» **What to work on**:
In the listing below, find the line containing "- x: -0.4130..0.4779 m" and the line containing "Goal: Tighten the". Repeat exactly those two lines and every line between them, nothing more.

» **Input data**:
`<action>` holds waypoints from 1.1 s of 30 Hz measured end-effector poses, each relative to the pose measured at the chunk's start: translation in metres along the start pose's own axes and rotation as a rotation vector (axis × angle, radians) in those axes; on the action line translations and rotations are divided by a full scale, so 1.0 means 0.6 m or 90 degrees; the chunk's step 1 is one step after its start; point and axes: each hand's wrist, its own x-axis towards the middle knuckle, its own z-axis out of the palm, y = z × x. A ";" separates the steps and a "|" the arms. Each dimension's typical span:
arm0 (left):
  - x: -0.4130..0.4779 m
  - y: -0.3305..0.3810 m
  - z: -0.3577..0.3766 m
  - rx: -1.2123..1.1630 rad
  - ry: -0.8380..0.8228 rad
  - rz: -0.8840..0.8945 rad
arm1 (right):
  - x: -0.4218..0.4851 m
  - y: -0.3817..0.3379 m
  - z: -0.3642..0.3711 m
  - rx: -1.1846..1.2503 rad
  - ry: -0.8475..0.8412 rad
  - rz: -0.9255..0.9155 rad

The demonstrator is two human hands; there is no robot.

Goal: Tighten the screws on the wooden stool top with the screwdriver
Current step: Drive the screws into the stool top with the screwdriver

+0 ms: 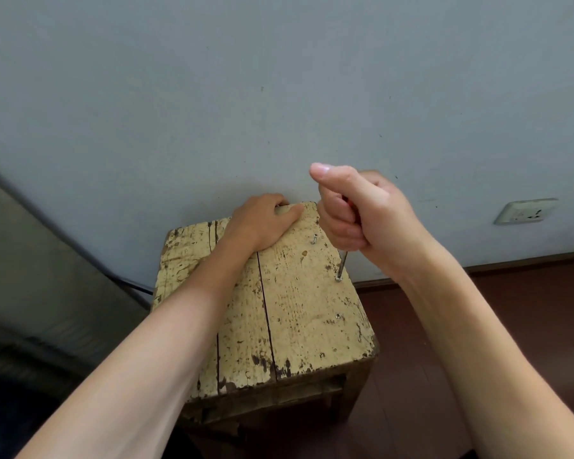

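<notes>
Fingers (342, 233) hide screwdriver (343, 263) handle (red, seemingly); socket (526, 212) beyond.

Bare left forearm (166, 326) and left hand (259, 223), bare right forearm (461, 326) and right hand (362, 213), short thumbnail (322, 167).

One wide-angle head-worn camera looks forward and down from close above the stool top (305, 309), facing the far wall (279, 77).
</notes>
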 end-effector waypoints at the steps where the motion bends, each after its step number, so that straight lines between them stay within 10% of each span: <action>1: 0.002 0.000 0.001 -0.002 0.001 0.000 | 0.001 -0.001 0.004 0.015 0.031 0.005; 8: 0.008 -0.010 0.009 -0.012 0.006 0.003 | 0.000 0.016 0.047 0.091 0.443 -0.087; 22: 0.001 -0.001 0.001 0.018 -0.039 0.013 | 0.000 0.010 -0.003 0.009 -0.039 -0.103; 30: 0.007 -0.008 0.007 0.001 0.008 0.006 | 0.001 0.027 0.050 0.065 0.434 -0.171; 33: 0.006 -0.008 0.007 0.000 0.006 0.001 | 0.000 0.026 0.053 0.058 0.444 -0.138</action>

» **Your response**:
  - x: -0.4130..0.4779 m
  - y: -0.3305..0.3810 m
  - z: -0.3577..0.3766 m
  - rx: -1.2123..1.1630 rad
  - ry: -0.8380..0.8228 rad
  - rz: -0.8840..0.8945 rad
arm1 (right):
  - x: -0.4218..0.4851 m
  - y: -0.3817..0.3379 m
  - z: -0.3642..0.3711 m
  - rx: -1.1846..1.2503 rad
  - ry: -0.8475..0.8412 rad
  - rz: -0.9255..0.9155 rad

The demonstrator is two human hands; there is no robot.

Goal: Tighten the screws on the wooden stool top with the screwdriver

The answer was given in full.